杜司云翻开《虞家笔录》,最后一页斑驳的黄纸上写着几排小楷。她冷幽幽得看了一眼南向天,走出了幽深山洞。
一滴深蓝的血液滴在地龙身上,一时间,天崩地裂,石洞崩塌。
一条金眼黄龙,自土中钻出。匍匐在杜司云面前,任她指挥。
扶摇直上九万里,一阵烈风吹过,地龙化作一抔黄土,几人已然在司云崖之上了。
杜司云说道,杜司云悄然走到了南向天身侧,抽出佩剑横亘在了南向天脖子边。
“你来天涟派有何目的?”杜司云冷冷的说道。
“你这女人!”睚眦喊道,却被锦鲤右臂挡在了身后。
“南公子自己可以应付,切不可轻举妄动,且看了。”锦鲤轻声说道,意味深长的看着二人。
“没有目的。若不是张真夏强行把在下掳来,在下并不想来。”南向天浅笑着说。手指轻轻碰触到剑身上,撞击处清脆叮咚的声音。

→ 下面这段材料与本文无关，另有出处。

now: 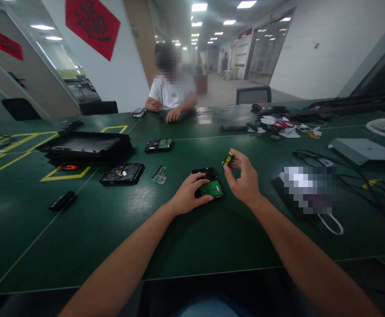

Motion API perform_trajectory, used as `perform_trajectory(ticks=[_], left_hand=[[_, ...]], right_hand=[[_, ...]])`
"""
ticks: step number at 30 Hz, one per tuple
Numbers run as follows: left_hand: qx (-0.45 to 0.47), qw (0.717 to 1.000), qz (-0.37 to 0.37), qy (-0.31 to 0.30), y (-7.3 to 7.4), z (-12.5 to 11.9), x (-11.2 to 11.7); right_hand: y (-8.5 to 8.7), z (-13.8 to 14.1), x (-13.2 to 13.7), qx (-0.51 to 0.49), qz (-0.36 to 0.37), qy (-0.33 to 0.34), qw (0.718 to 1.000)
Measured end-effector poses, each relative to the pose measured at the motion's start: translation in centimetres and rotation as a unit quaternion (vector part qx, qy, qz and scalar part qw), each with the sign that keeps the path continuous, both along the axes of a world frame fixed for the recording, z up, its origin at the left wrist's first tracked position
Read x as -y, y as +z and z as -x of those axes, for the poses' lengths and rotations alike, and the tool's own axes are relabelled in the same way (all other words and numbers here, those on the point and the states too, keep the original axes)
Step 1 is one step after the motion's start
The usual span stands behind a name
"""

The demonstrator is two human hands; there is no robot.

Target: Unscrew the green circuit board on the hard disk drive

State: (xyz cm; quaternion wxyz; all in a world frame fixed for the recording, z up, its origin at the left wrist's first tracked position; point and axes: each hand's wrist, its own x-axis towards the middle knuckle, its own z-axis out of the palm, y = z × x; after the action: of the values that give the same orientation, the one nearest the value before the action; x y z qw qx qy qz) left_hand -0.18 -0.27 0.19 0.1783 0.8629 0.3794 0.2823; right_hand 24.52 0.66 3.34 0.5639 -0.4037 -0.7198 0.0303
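Observation:
A hard drive (214, 188) lies on the green table before me, its green circuit board facing up. My left hand (192, 193) holds it from the left, fingers over the far side and thumb at the near edge. Up and to the right of the drive, my right hand (243, 178) pinches a small screwdriver (228, 158) by its yellow and black handle; its shaft cannot be made out. A loose circuit board (159, 175) lies left of the drive. Further left is another hard drive (122, 173), and a third drive (159, 145) with a green board lies behind.
Black trays (89, 147) are stacked at the left, near a dark object (62, 201). Across the table (113, 246) sits a person (172, 92) with both hands over the tabletop. On the right are a blurred-out box (307, 189), black cables (360, 176) and a grey metal case (365, 150).

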Motion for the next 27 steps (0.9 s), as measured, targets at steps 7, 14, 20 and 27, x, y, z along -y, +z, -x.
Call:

“快说!”杜司云急切的说道,剑身擦过南向天的脖子,擦破了南向天的皮肉。
“在下虽为魔,却受道门恩惠,被身为人类的祖父养大成人。对于天涟派,从未有非分之想。在下方才在谷底没有对杜小姐动粗,在下以为杜小姐会懂。在在下看来,世间修道之人和所谓妖邪之辈,并无分别。只不过利益使然,所以针锋相对。我南向天立不愧对己心,行不愧对天地。而且,防我还是省了,不如防防你们的野心”南向天轻声说道。
“你什么意思!”杜司云说道,剑上的力道却重了几分。直把南向天脖子留下一条红线。
到底还是心思简单的孩子,沉不住气。
“在下是说,贪心不足蛇吞象。”南向天的速度快得惊人,手指猛然夹住杜司云的佩剑,一用力,将剑狠狠得甩向了偏离自己身体的角度。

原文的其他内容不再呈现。